You are better off to ground a high quality food into tiny pieces than feed your fry any of the commercially prepared fry foods. Even first bites which are probably the best of them aren't great food for fry and their cost is not justified. Grind up some NLS grow formula in a coffee grinder or with a mortar and pestle. The majority of the first foods are made of wheat flour and other starches as primary ingredients which do not promote healthy, fast growing fry. 

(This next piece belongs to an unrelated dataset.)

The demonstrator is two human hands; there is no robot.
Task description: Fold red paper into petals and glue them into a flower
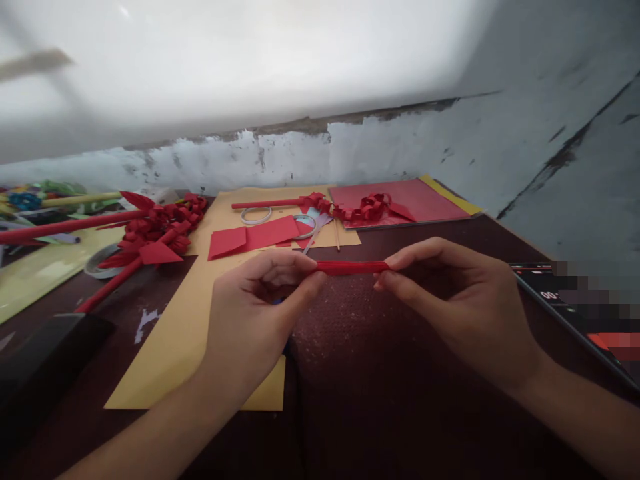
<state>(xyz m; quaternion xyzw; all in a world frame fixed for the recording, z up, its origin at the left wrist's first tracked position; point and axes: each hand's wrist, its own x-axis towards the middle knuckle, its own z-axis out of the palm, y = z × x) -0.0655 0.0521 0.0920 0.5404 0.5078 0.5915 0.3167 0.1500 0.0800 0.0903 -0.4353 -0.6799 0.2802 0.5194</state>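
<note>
A narrow folded strip of red paper [353, 268] is stretched level between my two hands, above the dark table. My left hand [260, 303] pinches its left end between thumb and fingers. At the other end, my right hand [447, 300] grips it the same way. Behind the strip lie folded red paper pieces [253, 237] on yellow-brown paper [193, 340]. Close by are a tape roll [256, 215] and a thin wooden stick [337, 237]. Farther back rests a red paper-wrapped stem [265, 203] with curled red paper [373, 205] along its right part.
On the left lie red paper flowers on stems [155, 230], a grey tape roll [103, 261] and a black object [55, 353]. A stack of red sheets [425, 200] sits at the back right. A screen device [565, 300] is at the right edge, below a peeling wall [200, 163].
</note>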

If the fish are very very small, java moss, rotifiers and green water (all 3 or just 1) will get the fry by until they are large enough to accept baby brine shrimp or if they are even smaller vinegar eels. Both of these live (can also be fed frozen) foods will provide you with a huge growth spurt right off the bat vs. the prepared foods. There is a noticeable growth lag in fry I don't feed baby brine shrimp to in their first days vs. those which I do (unfortunately, in some tanks there is no choice). Liquifry and the other liquid preparations are some of the worst fry foods available so I think you're in luck that no one sells them anymore. That said, if you are really dead set on having some, Im 100% sure I saw some sort of liquid fry food at wal*mart near me so perhaps another wal*mart would also carry it.


----------



## Joeee (Apr 3, 2010)

Thanks for the replies, I should of asked this yesterday;

Where can I get golden pearls?


----------



## bae (May 11, 2007)

h_s said:


> The Tetra baby food has long been discontinued, probably a decade ago.


Oh, dear, I'm showing my age again. I wonder how many of these tanks they'll let me have in the old folks' home? ;-)

I'm with Cory on the use of live food for young fry, but I find having a dry food available makes it easier to add more small feedings in those critical early days. I have wads of plants in all fry tanks (usually java moss, Cladophora, and/or guppy grass) and I feed decapsulated brine shrimp eggs and golden pearls as well as FIrst Bytes to fry. Actually, I often mix up those three and put about a half teaspoon in a pill bottle and feed from that, keeping the original ingredients in the freezer.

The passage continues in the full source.